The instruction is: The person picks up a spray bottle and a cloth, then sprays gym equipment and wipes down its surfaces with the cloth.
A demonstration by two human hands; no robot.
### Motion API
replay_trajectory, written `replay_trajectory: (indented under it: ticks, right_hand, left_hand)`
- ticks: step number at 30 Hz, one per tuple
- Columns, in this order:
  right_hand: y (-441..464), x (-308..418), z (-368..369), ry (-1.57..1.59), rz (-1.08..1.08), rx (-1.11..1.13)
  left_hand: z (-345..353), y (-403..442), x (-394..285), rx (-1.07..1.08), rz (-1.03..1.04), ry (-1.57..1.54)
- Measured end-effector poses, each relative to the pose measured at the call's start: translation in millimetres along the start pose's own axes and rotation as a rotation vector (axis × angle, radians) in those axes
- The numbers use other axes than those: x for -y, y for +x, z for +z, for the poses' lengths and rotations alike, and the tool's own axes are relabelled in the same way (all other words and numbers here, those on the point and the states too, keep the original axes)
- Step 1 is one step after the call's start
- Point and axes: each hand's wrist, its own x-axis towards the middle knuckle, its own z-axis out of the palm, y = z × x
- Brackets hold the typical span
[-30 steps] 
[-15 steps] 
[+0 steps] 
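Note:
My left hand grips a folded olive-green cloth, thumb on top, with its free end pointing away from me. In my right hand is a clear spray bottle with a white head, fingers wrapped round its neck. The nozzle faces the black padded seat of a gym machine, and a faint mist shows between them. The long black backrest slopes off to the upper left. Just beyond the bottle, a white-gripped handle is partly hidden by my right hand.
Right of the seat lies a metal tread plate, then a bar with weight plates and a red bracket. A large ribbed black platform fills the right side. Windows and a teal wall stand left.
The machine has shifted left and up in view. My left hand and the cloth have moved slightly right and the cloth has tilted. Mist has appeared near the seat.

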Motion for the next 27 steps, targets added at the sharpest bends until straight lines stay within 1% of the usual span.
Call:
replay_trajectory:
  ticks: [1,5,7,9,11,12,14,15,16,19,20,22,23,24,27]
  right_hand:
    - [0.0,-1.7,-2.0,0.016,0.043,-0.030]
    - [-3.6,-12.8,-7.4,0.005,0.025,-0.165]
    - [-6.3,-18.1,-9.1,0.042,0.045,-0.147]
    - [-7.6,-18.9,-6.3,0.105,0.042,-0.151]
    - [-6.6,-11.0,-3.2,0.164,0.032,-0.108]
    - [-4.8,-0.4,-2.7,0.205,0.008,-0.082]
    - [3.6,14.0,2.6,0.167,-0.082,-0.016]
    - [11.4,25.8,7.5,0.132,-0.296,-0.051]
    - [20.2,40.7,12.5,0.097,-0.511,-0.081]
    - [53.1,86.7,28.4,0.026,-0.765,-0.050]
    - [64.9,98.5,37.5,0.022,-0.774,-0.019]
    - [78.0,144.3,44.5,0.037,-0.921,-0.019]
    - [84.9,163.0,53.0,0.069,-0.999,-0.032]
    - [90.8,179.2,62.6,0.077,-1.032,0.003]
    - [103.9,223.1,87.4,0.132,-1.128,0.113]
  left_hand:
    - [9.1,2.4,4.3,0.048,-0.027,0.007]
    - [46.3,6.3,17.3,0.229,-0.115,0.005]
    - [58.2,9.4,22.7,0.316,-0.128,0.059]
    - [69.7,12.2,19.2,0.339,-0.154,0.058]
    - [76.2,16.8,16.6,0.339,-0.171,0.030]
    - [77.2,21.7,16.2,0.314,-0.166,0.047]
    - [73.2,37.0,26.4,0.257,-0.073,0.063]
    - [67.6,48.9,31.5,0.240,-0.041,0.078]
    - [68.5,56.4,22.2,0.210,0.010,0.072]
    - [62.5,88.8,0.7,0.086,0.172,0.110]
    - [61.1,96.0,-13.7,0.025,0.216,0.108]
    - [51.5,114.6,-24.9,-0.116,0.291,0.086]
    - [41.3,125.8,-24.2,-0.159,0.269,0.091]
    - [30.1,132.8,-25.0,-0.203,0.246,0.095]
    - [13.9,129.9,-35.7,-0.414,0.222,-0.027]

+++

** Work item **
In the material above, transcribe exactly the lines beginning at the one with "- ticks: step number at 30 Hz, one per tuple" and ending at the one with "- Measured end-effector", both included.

** Output **
- ticks: step number at 30 Hz, one per tuple
- Columns, in this order:
  right_hand: y (-441..464), x (-308..418), z (-368..369), ry (-1.57..1.59), rz (-1.08..1.08), rx (-1.11..1.13)
  left_hand: z (-345..353), y (-403..442), x (-394..285), rx (-1.07..1.08), rz (-1.03..1.04), ry (-1.57..1.54)
- Measured end-effector poses, each relative to the pose measured at the call's start: translation in millimetres along the start pose's own axes and rotation as a rotation vector (axis × angle, radians) in those axes

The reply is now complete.